Chelsea, as the reader knows, have gained some second wind lately, having trounced London neighbors Tottenham Hotspur 5-1 in the FA semifinal encounter at Wembley Stadium.
Subsequently, having produced a brilliant defensive performance against the world's best team to eke out a one-nil victory at Stamford Bridge, Chelsea has the momentum.
They now seem the odds-on favorite to win the derby encounter against Arsenal at the Emirate. Should they do so, they will have avenged their 5-3 loss to Arsenal in the first leg of the encounter in October of last year.

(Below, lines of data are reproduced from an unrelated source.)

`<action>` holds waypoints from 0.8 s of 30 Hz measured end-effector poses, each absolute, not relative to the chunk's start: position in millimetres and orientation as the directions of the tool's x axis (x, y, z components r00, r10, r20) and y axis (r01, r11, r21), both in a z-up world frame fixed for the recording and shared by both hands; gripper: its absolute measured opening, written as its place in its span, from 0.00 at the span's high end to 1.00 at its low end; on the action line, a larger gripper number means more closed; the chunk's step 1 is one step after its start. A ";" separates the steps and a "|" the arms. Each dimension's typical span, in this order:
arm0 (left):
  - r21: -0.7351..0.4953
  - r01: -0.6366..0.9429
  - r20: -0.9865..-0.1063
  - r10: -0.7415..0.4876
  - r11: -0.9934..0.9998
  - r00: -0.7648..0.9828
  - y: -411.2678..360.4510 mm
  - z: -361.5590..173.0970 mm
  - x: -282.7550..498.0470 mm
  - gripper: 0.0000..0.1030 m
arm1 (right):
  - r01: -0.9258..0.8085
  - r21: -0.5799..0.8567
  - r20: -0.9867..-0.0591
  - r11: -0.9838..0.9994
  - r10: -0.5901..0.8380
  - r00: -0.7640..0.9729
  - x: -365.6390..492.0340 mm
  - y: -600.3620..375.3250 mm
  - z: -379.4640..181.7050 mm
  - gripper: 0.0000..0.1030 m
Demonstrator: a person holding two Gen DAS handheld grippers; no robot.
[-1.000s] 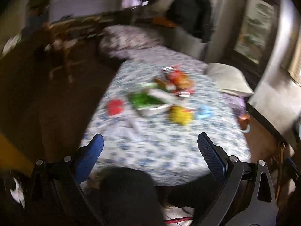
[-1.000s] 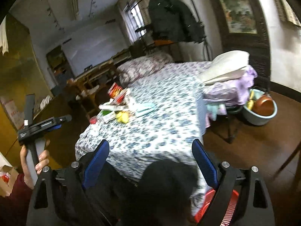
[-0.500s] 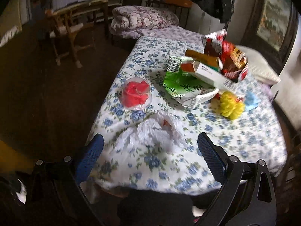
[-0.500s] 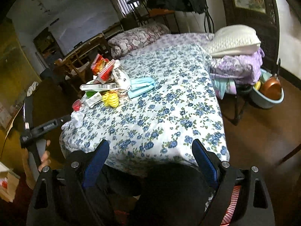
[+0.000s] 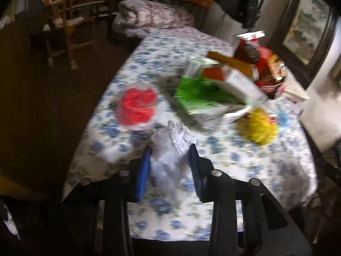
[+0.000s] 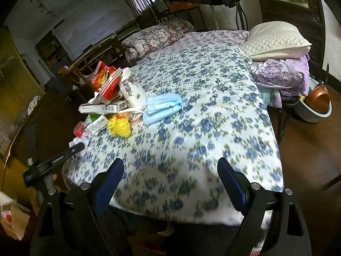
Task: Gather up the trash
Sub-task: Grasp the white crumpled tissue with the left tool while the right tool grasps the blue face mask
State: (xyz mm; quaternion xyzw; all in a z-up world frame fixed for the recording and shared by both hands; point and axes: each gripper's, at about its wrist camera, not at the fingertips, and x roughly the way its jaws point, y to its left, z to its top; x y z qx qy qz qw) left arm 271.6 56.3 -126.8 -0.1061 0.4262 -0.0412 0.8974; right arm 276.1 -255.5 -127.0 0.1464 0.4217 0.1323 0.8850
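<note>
my left gripper (image 5: 170,147) has just been closing its jaws, which now pinch a crumpled white plastic wrapper (image 5: 171,149) at the near edge of the flowered bed (image 6: 213,89). my right gripper (image 6: 170,170) hovers with jaws spread, empty. collecting has barely begun: the red-filled cup (image 5: 137,106), green packet (image 5: 200,96), snack bags (image 5: 264,64), yellow wad (image 5: 259,129) and blue mask (image 6: 163,106) all wait on the bed.

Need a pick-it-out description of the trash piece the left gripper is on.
On the blue-flowered bedspread, near its corner edge, beside the clear cup of red stuff. It is the crumpled white plastic bag between the left gripper's blue pads, the only colourless, wrinkled item there.
</note>
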 end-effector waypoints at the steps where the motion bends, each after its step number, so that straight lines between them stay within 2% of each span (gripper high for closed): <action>1: -0.228 -0.007 -0.751 -0.172 0.974 0.637 53.0 -124.9 271.1 0.66 | -0.110 0.374 -0.705 0.921 0.359 0.611 283.3 -253.9 -127.0 0.15; 21: -0.195 0.091 -0.754 -0.208 0.977 0.623 20.5 -127.2 286.8 0.66 | -0.037 0.420 -0.716 0.907 0.356 0.601 388.2 -229.9 -154.9 0.15; 23: -0.194 0.090 -0.756 -0.208 0.977 0.620 20.1 -127.9 288.5 0.66 | -0.042 0.412 -0.708 0.910 0.349 0.614 390.1 -227.5 -157.5 0.27; 24: -0.195 0.089 -0.757 -0.207 0.977 0.620 20.4 -127.5 288.7 0.66 | -0.059 0.408 -0.704 0.911 0.356 0.615 390.1 -226.2 -157.7 0.53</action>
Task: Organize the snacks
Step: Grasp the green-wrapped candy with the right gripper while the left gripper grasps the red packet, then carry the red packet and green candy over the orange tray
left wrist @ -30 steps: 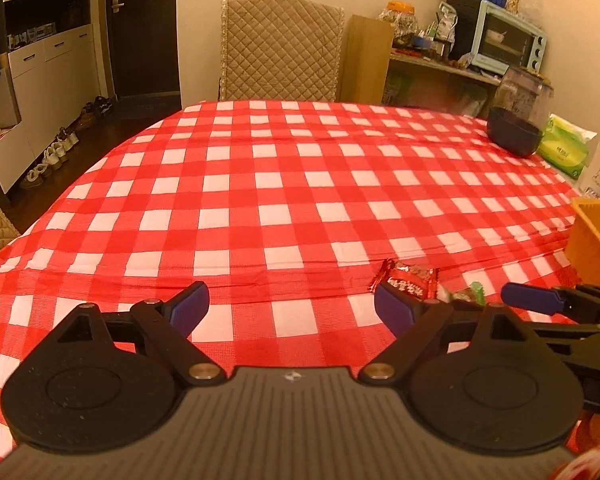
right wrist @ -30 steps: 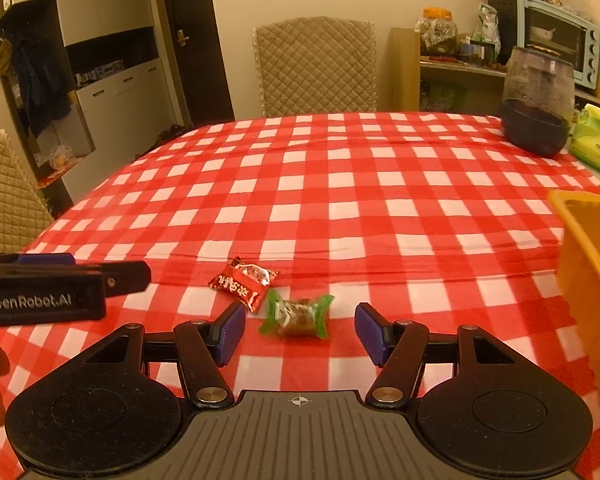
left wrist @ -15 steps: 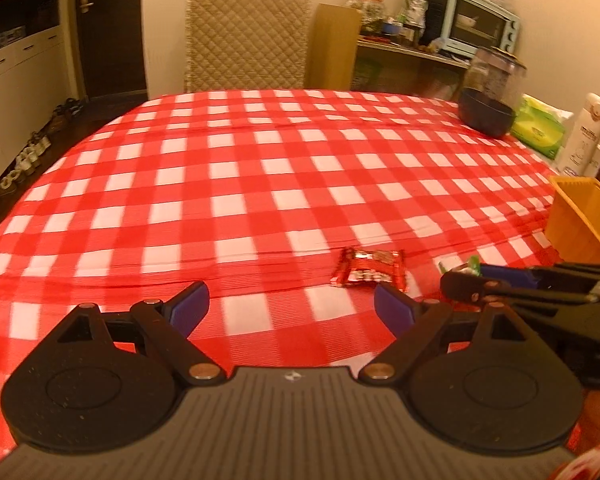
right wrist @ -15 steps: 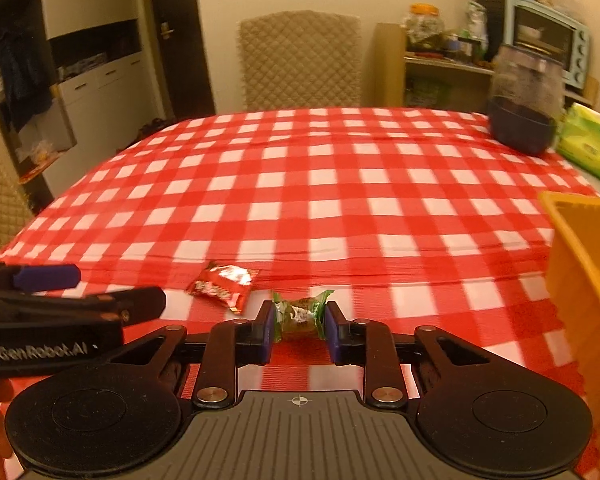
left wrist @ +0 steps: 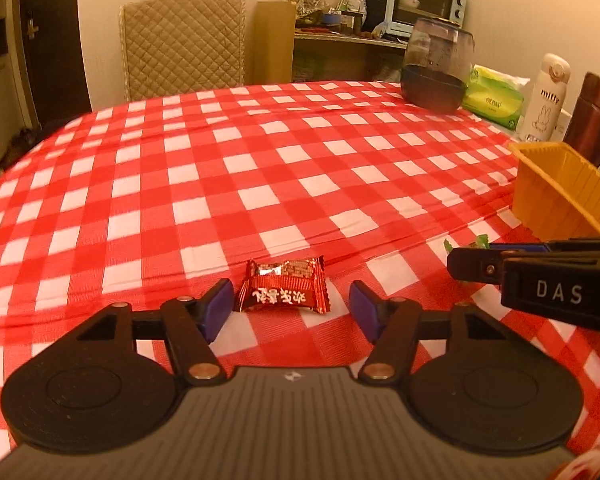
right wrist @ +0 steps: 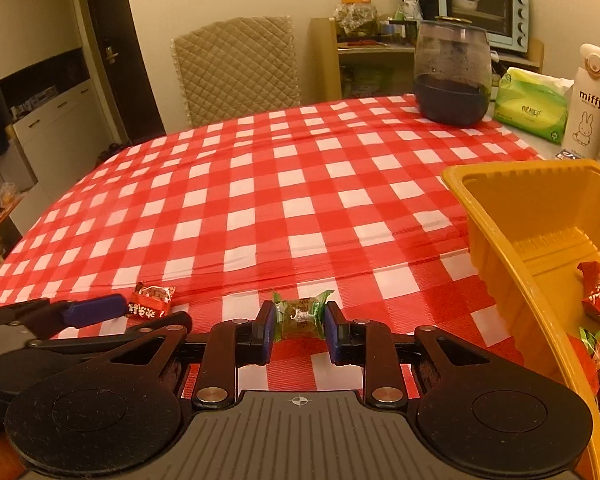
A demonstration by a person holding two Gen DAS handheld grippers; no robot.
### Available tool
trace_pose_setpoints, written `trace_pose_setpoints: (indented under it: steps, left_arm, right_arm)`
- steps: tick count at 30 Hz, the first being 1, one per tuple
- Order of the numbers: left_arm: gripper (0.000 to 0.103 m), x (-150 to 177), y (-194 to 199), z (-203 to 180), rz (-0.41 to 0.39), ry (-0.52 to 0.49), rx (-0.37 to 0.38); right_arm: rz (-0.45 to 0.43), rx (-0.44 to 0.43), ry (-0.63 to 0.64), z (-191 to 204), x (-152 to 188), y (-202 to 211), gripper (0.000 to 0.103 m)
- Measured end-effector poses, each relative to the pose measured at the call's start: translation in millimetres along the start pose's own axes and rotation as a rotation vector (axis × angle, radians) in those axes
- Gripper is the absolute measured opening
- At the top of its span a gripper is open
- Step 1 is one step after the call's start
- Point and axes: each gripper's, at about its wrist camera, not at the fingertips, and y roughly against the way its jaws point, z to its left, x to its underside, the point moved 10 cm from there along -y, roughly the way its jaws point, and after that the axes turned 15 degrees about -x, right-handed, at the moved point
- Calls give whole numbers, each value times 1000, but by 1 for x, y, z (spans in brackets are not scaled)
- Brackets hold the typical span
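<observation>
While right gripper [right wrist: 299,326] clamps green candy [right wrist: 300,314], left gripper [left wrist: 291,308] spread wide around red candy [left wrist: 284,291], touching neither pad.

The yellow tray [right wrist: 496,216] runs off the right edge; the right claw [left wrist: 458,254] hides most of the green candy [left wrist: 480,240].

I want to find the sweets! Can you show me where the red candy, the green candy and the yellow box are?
red candy [left wrist: 283,289]: left wrist view, middle of its wrapper.
green candy [right wrist: 300,317]: right wrist view, middle of its wrapper, between the gripper's pads.
yellow box [right wrist: 496,236]: right wrist view, its near side wall.
</observation>
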Motion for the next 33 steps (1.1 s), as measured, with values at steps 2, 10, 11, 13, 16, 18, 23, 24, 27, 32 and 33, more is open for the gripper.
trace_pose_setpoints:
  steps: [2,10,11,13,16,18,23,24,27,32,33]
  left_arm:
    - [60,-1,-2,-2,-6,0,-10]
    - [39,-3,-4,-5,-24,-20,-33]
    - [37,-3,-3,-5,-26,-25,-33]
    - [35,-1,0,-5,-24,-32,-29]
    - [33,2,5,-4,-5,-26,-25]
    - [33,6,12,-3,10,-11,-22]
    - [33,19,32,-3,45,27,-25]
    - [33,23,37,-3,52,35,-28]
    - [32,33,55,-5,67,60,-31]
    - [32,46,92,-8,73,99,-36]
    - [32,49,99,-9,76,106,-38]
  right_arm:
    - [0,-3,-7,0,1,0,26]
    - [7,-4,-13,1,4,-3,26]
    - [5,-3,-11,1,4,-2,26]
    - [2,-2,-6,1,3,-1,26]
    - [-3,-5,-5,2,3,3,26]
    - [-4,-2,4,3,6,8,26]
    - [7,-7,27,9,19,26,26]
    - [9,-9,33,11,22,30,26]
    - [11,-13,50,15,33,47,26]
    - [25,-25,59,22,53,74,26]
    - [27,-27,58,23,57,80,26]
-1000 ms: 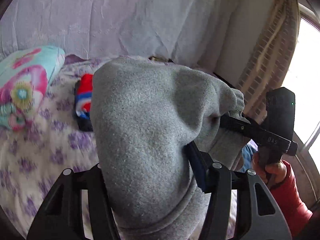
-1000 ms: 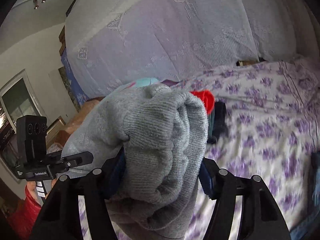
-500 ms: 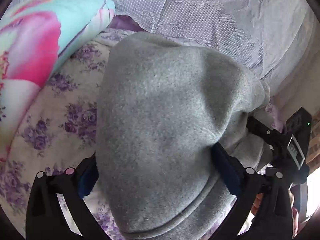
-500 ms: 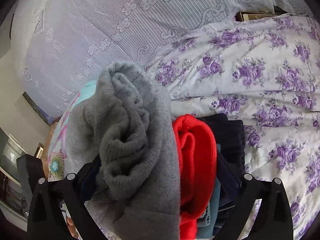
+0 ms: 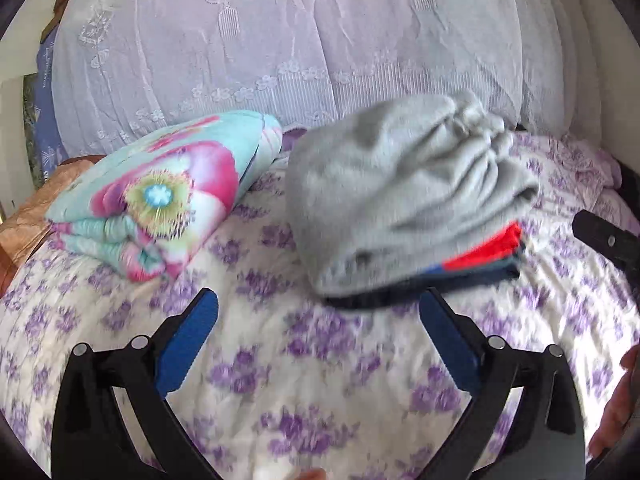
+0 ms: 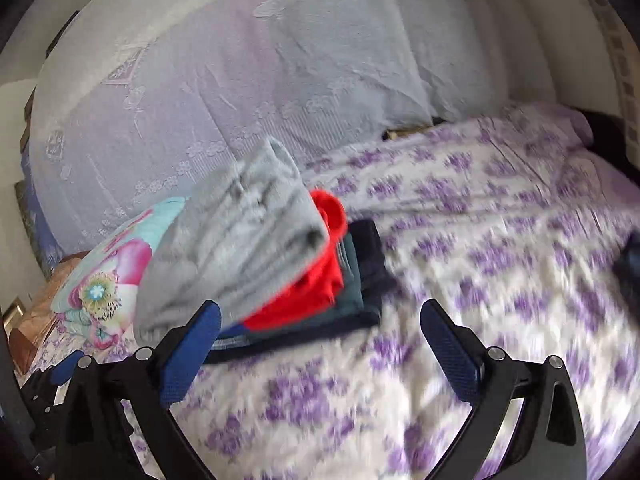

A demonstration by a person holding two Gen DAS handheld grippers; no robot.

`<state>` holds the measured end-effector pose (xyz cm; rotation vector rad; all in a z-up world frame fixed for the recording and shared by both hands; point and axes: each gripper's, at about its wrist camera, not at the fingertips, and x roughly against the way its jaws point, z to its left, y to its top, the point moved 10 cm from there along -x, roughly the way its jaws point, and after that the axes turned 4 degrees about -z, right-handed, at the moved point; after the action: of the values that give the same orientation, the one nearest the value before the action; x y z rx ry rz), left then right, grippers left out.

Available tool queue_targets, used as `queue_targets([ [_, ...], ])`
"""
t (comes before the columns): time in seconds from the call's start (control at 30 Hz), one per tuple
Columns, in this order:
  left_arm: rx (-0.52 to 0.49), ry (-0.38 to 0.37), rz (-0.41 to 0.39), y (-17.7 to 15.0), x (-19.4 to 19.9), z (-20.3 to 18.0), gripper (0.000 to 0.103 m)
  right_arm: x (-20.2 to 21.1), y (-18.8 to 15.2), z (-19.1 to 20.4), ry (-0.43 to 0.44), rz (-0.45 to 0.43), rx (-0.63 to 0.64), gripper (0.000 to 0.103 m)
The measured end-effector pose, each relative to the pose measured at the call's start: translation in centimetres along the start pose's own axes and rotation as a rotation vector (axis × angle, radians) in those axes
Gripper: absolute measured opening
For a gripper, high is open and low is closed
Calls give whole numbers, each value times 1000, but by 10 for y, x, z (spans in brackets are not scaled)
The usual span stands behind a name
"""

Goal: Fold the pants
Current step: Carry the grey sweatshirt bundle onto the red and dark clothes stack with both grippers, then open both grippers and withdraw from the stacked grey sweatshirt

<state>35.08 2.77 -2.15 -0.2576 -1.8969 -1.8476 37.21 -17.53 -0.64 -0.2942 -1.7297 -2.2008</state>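
The purple-flowered white bedsheet is the work surface. The folded grey fleece pants sit far side, topping a stack of red and dark folded clothes, probably the done pile. No containers around. The left gripper and right gripper both have fingers spread, holding nothing.

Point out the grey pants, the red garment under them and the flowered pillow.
grey pants (image 5: 400, 184): left wrist view, middle of the folded top.
red garment (image 6: 316, 280): right wrist view, exposed folded edge.
flowered pillow (image 5: 160, 196): left wrist view, big flower print.
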Motion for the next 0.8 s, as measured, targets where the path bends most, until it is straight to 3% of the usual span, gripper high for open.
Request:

Then, they had been experimenting with free-flowing football under Andre Villas-Boas, an experiment that must have contributed to Chelsea's dismal league season and which led to Villas-Boas' sack.
Now they've gone back to their tried-and-tested defensive ruggedness and physicality, which saw them through the first leg of the Champions League encounter with Barcelona unscathed.
So the bad news is that Mikel Arteta is out and Benayoun is ineligible for Saturday.
The good news is that Abou Diaby might be available for selection.
He played 45 minutes of an Arsenal XI versus Oman match, a lineup that included Gavin Hoyte, Conor Henderson, Carl Jenkinson, Sebastien Squillaci, Ju Young Park, Marouane Chamakh, Oguzhan Ozyakup and Thomas Eisfield among others.
Part of the good news might be hope, hope that a repeat of the Arsenal-Spurs encounter will occur on Saturday. Then, Spurs were heavily tipped to win the encounter, after enjoying a great run up to that point in the Premier League.
Now the fear.
The loss to Wigan Athletic, a fluke actually, has exposed some so-called Arsenal fans to be fickle indeed.
How can a single loss—in a match that, had Arsenal won, the players would have been commended for their tenacity—generate such paranoia as to resurrect hatred for Arsene Wenger, even dead threats to Aaron Ramsey?
I cannot call such people fans. They are not fans—they are fanatics hooked on the drug of excitement that victory generates.
The fear is that this was a first-fruit of yet another collapse by Arsenal.
But let's hope not.
A draw against Chelsea wouldn't be a bad result at all. What's more, never bury someone before they're dead. Wait before Arsenal are really dead before you count them out.
Which leads to disaster.
It exists within the realm of possibility that Arsenal could tumble out of the Champions League spot. Losses to Chelsea and Stoke City could cause that.
But before Gooners give in to their fears, they should remember the team's resilient performance against Manchester City.
They should also look more objectively at the Wigan loss. If you eliminate those early goals, what do you see lacking in Arsenal's performance on the day? They practically led siege to Wigan's penalty area. What refused to happen was the final pass.
Compare this performance with Barcelona's frustration against Chelsea, and you should find some parallels.
Now, even that loss to Manchester United in January wasn't such a bad match, bar the tentative first half display. Arsenal could have won that match. Forget the debacle of the Arshavin-AOC substitution.
These examples are the difficult matches. Add the victories and there's cause for encouragement.
Disaster is a possibility, but so is hope and triumph.
Let's all cling to hope, and let's hope for triumph at the end of the season.